*PROBLEM DETAILS*: Work out how many lines in the data below contain the string "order", and reply with that figure alone.

*EXTRACTED INFORMATION*:
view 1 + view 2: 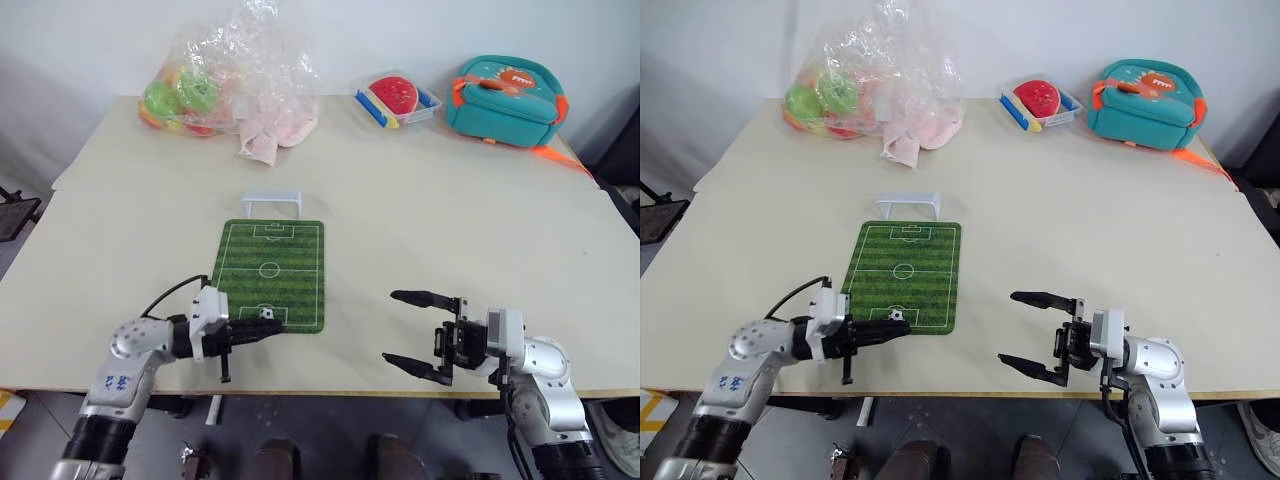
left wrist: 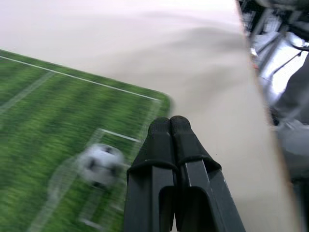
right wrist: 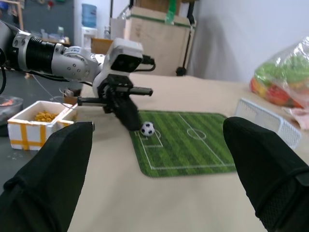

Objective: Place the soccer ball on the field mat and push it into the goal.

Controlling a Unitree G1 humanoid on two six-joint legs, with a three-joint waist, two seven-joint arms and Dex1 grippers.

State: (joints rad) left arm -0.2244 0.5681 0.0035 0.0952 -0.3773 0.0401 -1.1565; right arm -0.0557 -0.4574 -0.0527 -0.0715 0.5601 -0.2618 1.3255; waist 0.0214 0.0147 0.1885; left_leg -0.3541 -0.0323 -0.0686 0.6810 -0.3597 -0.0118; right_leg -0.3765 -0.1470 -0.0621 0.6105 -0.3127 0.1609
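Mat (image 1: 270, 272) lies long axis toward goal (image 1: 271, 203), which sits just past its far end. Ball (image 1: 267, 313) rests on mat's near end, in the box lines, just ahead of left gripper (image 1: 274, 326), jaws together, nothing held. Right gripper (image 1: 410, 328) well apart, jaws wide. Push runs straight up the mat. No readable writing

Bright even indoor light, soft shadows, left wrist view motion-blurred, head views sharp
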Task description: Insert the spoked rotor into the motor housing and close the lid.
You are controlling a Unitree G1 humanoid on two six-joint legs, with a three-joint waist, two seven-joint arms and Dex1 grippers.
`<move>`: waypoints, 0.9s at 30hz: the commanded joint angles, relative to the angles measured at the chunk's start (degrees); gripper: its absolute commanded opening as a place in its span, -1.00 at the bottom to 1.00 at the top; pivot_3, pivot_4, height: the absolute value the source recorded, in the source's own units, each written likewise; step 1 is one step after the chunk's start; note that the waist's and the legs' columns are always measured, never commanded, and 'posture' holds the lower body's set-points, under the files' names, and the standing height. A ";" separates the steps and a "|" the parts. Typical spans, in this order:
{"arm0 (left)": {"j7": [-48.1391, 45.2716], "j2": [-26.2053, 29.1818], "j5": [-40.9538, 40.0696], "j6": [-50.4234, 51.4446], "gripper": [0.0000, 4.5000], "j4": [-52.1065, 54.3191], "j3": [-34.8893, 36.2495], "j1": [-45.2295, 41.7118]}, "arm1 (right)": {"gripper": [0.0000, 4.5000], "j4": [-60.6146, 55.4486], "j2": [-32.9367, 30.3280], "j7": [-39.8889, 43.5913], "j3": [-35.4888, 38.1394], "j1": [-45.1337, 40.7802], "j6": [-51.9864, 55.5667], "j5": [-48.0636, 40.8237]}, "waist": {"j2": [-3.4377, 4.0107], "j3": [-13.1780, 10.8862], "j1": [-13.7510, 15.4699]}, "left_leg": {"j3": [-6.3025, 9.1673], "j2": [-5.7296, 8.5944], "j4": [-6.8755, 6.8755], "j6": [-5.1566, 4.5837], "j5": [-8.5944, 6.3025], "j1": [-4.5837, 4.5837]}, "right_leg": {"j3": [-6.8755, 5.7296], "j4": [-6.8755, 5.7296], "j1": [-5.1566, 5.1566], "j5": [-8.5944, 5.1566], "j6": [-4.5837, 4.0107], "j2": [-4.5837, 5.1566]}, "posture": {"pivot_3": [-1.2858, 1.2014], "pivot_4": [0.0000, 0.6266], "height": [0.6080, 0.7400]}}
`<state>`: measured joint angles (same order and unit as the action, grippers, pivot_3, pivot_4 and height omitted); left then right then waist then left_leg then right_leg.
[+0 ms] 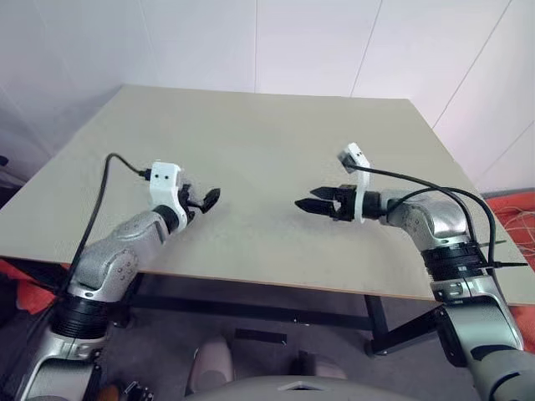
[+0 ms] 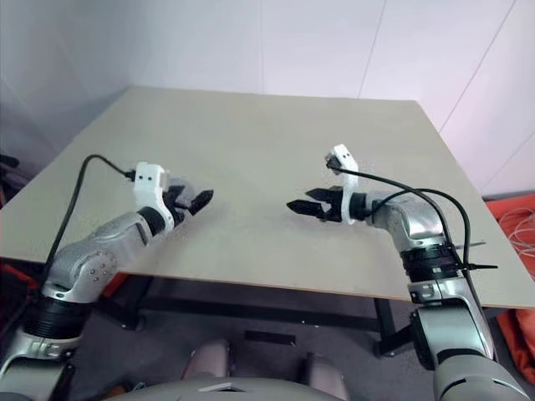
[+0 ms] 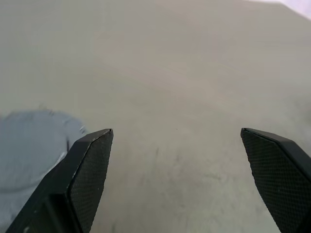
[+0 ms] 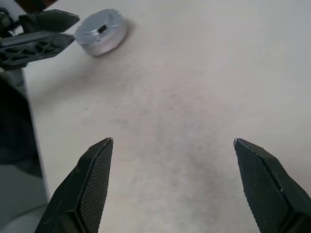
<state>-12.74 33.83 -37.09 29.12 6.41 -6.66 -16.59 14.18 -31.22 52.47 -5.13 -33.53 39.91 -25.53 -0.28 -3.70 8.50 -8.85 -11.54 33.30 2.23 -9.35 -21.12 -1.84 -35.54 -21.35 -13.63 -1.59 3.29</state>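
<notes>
**G1 motor assembly: both pincers open, silver housing sitting by the left one**

Both arms reach out over the beige surface (image 1: 267, 134), pincers pointing roughly at each other across a bare stretch in the middle, well apart.

The left pincer (image 1: 207, 200) is open, with its two black fingers spread wide in its own wrist view and nothing between them. The right pincer (image 1: 308, 200) is the same: jaws wide apart, nothing held, hovering a bit above the surface.

The task's piece turns up in the right wrist view. The motor housing (image 4: 101, 31) is a round silver puck lying flat on the surface, close to the surface's edge and just beside the tips of the left pincer. It's near them, but they look apart, not touching. Its top face looks smooth and closed, with a small dark mark near the middle. Whether that top is the lid can't be made out from this angle, and what's inside is hidden.

In the left wrist view a pale grey blur (image 3: 34, 145) sits right next to one finger, too fuzzy to say what it is.
</notes>
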 commanded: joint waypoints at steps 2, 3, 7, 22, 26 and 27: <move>-13.79 0.16 8.34 -14.06 0.98 -8.48 1.23 -0.86 | 1.00 2.62 0.74 4.49 1.22 1.32 -14.31 3.08 | 0.00 0.00 -0.30 | -0.01 -0.05 0.00 0.00 0.00 -0.02 | -0.01 -0.05 -0.04 0.10 -0.22 -0.03 | 0.03 -1.00 1.00; -15.65 -0.08 9.00 -15.49 0.98 -9.69 1.74 -0.94 | 1.00 3.21 0.75 5.70 1.15 1.66 -16.23 3.44 | 0.01 0.00 -0.42 | -0.02 -0.04 0.00 0.00 0.00 -0.01 | -0.01 -0.07 -0.05 0.17 -0.36 -0.02 | 0.03 -1.00 1.00; -24.05 0.19 13.43 -25.87 0.98 -15.63 2.52 -0.80 | 1.00 5.77 0.71 9.87 0.66 3.77 -26.11 5.95 | 0.01 0.00 -0.77 | -0.05 -0.02 0.01 -0.09 -0.05 0.01 | -0.01 -0.08 -0.01 0.20 -0.47 0.00 | 0.03 -1.00 1.00; -31.38 -4.18 16.26 -36.94 0.98 -23.40 8.93 -2.72 | 1.00 9.32 3.68 10.83 1.12 3.70 -29.76 8.73 | 0.01 0.00 -1.38 | -0.16 -0.09 0.04 -0.32 -0.18 0.11 | -0.01 -0.18 -0.01 0.25 -0.66 0.01 | 0.03 -1.00 1.00; -32.37 -4.57 16.20 -36.34 0.98 -23.43 9.48 -2.71 | 1.00 8.60 4.25 10.47 1.21 3.88 -29.26 8.81 | 0.01 0.00 -1.36 | -0.18 -0.09 0.04 -0.35 -0.20 0.10 | 0.00 -0.17 -0.02 0.25 -0.67 0.01 | 0.03 -1.00 1.00; -32.59 -4.57 16.12 -36.00 0.98 -23.41 9.68 -2.71 | 1.00 8.53 4.30 10.46 1.29 3.91 -29.18 8.79 | 0.01 0.00 -1.36 | -0.21 -0.10 0.04 -0.36 -0.20 0.10 | 0.00 -0.17 -0.03 0.25 -0.67 0.01 | 0.03 -1.00 1.00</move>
<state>-44.83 29.20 -21.04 -6.46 -17.61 1.34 -17.93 24.99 -26.82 62.99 -5.26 -28.80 10.69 -15.95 -0.27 -3.70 7.13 -9.06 -11.65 33.34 1.87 -9.56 -21.02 -1.84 -35.71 -21.38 -13.39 -2.26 3.30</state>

*RESPONSE TO THE EXERCISE*: 2